- © 2005 Canadian Medical Association or its licensors
Neither the article by Patricia Canning and associates1 concerning prevalence of overweight and obesity among children in Newfoundland and Labrador nor the accompanying editorial by Douglas Willms,2 noted that prevalence estimates vary according to the reference population.3 Canning and associates1 used a classification developed by Cole and colleagues,4 who calculated body mass index (BMI) cut-off values for “overweight” and “obese” on the basis of height and weight measurements for about 100 000 children in Brazil, Great Britain, Hong Kong, the Netherlands, Singapore and the United States. Another common reference that is used for evaluating pediatric categories of “at risk of overweight” (BMI at or above the 85th percentile) and “overweight” (BMI at or above the 95th percentile) is a set of growth charts developed by the US Centers for Disease Control and Prevention.5 The latter reference was derived from height and weight measurements for US children collected over several decades as part of national nutrition and health examination studies.

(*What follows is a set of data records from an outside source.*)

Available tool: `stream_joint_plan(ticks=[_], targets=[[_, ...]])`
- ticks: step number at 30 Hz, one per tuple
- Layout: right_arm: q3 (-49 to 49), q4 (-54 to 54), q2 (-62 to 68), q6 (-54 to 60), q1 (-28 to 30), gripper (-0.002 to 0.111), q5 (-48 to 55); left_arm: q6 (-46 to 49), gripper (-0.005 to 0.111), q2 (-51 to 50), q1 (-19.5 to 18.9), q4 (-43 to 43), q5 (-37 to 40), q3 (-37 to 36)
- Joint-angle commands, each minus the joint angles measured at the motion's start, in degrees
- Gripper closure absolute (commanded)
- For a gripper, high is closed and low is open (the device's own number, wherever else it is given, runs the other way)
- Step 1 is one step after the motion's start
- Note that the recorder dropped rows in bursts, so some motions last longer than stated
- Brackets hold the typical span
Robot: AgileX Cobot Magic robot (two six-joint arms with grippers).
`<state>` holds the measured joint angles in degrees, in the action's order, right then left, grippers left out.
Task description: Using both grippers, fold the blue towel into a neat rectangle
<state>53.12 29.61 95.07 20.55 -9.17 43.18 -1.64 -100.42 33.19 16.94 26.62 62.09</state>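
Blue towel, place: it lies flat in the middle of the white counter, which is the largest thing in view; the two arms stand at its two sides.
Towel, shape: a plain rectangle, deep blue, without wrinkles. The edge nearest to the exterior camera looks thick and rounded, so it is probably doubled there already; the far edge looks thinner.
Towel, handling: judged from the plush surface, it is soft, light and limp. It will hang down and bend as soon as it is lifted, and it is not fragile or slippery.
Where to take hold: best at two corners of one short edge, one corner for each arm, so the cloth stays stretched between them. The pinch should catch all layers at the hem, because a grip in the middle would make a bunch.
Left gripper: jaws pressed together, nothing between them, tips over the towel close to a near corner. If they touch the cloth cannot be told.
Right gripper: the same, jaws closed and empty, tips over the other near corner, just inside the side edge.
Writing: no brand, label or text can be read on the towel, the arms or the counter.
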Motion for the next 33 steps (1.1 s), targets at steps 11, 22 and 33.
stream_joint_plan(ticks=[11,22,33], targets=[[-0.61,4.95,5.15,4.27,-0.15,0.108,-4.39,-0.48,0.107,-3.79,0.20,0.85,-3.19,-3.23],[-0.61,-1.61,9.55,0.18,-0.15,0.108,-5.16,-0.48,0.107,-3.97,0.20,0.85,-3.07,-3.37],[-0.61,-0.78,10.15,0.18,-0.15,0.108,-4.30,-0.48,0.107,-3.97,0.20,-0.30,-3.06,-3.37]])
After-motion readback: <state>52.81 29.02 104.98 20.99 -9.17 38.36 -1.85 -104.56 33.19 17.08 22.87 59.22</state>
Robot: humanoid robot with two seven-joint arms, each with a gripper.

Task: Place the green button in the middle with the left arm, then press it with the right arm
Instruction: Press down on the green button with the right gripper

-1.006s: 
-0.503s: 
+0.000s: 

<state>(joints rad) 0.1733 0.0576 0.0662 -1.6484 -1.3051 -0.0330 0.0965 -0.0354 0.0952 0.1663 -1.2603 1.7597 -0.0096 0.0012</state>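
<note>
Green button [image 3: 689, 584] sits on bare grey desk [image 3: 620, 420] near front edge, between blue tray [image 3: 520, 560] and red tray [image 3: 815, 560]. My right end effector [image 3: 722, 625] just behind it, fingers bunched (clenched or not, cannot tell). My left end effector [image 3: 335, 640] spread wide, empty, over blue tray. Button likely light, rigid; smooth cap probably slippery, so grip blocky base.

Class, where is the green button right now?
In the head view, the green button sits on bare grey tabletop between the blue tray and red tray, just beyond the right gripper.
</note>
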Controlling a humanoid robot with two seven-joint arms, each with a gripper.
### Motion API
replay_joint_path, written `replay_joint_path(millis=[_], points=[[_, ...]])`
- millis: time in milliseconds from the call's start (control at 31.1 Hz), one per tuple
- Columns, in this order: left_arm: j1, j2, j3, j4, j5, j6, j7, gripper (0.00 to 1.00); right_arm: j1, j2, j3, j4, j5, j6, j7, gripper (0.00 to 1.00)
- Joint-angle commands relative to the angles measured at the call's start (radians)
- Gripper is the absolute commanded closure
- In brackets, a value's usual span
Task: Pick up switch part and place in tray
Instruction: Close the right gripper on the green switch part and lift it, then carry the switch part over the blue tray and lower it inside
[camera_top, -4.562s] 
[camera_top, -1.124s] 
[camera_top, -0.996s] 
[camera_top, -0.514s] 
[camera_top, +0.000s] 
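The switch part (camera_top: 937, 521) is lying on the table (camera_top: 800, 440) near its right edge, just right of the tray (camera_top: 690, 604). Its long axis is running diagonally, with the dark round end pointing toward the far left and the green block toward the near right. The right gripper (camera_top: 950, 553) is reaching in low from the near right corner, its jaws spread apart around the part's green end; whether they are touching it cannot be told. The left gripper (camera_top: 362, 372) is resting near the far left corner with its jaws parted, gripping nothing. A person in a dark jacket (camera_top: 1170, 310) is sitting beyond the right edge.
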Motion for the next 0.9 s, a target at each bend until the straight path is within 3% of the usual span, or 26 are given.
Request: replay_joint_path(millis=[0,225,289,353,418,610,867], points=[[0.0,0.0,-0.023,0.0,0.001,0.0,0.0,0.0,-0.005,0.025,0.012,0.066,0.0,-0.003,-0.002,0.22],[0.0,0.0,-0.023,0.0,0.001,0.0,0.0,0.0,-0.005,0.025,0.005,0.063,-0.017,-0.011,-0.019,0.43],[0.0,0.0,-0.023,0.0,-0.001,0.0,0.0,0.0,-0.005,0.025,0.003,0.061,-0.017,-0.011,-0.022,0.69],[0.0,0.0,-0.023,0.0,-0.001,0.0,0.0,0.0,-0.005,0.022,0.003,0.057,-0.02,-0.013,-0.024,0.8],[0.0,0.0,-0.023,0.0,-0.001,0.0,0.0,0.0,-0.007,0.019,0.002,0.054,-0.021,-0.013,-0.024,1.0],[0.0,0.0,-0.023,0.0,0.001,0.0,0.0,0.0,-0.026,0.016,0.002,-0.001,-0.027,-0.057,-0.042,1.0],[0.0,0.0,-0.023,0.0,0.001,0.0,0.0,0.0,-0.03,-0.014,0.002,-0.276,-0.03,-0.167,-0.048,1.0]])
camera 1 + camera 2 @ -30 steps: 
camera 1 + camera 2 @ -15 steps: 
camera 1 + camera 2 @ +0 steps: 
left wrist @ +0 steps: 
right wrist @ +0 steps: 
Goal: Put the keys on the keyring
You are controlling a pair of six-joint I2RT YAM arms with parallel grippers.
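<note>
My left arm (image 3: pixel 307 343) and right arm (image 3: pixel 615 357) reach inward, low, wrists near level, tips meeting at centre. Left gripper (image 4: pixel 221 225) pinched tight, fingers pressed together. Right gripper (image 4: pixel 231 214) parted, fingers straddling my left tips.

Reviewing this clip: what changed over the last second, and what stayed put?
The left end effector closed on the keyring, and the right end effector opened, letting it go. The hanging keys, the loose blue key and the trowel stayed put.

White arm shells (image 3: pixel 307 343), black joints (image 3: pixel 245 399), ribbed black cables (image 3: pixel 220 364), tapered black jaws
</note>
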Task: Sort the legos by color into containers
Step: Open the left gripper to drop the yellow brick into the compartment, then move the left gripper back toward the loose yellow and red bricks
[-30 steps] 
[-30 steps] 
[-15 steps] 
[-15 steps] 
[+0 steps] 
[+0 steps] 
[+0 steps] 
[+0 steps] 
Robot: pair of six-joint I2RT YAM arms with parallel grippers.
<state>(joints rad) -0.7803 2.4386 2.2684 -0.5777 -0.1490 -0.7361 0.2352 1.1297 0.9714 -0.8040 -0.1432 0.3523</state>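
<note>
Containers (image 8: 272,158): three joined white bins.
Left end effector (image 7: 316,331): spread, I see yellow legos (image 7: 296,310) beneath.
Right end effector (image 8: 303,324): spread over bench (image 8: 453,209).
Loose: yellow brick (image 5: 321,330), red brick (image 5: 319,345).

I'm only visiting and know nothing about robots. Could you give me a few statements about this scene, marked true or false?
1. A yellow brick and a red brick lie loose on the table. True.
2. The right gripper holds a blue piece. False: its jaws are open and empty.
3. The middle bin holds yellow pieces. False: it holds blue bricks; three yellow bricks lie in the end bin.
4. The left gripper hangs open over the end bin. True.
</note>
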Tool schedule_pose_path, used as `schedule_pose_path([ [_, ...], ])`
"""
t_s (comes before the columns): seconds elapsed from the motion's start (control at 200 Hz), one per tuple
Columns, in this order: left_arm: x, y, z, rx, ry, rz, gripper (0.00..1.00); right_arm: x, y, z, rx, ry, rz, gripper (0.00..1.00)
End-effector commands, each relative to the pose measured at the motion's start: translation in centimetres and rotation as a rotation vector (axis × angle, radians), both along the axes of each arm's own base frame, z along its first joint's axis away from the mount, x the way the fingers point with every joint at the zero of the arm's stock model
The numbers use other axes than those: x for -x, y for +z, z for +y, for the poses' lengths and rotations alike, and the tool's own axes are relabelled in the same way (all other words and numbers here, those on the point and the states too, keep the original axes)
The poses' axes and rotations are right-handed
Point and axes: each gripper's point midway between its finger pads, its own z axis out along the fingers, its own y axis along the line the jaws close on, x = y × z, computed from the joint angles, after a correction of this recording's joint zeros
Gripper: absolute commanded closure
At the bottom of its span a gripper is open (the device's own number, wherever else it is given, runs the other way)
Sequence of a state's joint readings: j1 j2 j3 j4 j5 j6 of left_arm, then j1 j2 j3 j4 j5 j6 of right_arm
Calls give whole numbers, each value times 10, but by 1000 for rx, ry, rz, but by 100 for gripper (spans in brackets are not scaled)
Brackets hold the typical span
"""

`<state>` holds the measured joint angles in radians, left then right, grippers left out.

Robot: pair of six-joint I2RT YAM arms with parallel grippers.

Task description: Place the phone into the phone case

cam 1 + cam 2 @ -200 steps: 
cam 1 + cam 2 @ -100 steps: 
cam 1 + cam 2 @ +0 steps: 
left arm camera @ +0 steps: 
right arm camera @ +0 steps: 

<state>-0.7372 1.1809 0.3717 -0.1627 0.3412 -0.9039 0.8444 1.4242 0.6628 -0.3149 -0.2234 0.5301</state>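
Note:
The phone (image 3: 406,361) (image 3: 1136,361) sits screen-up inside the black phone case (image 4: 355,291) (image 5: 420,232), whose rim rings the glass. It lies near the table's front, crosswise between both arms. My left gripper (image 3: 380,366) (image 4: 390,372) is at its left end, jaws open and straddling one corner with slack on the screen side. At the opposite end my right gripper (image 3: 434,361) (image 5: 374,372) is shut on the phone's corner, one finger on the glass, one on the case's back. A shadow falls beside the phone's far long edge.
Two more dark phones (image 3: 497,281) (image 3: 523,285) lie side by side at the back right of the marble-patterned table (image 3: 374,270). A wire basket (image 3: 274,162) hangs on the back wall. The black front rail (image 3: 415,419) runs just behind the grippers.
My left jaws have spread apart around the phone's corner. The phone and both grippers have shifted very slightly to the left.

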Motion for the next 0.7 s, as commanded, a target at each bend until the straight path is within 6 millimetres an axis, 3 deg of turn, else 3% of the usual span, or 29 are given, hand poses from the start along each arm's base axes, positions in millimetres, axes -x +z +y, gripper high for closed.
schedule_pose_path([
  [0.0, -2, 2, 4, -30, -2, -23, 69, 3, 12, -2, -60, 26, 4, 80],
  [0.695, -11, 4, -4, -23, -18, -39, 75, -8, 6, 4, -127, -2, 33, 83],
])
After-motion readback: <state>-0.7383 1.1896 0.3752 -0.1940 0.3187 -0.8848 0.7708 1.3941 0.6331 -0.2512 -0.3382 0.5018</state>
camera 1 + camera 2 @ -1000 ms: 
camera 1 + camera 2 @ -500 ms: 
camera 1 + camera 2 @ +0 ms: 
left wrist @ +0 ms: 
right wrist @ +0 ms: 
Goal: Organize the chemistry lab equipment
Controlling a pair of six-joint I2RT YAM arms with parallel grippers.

The Dietitians of Canada, the Canadian Paediatric Society, the College of Family Physicians of Canada and the Community Health Nurses Association of Canada6 recently recommended that the Cole and colleagues4 reference be used for group (national or international) comparisons and the CDC reference5 be used for monitoring the growth of individual children. To our knowledge, only one study7 has compared prevalence estimates of overweight obtained with these 2 methods; given this paucity of research, the Canadian recommendations6 were based on expert opinion rather than scientific evidence.
It is important to acknowledge that height and weight data for Canadian children were not included in either reference; this lack of Canadian data is particularly relevant to the situation for Aboriginal youth. Although available data show that many Aboriginal preschool and grade-school children are overweight on the basis of a non-Aboriginal reference,8 the validity of this approach has been questioned, since the growth pattern of many indigenous populations worldwide has not been studied.9
Until nationally representative data on measured height and weight (including Aboriginal children) are available, Canadian researchers and health professionals alike must rely on comparisons with references that may not be representative of our children because of our geographic, cultural or ethnic uniqueness.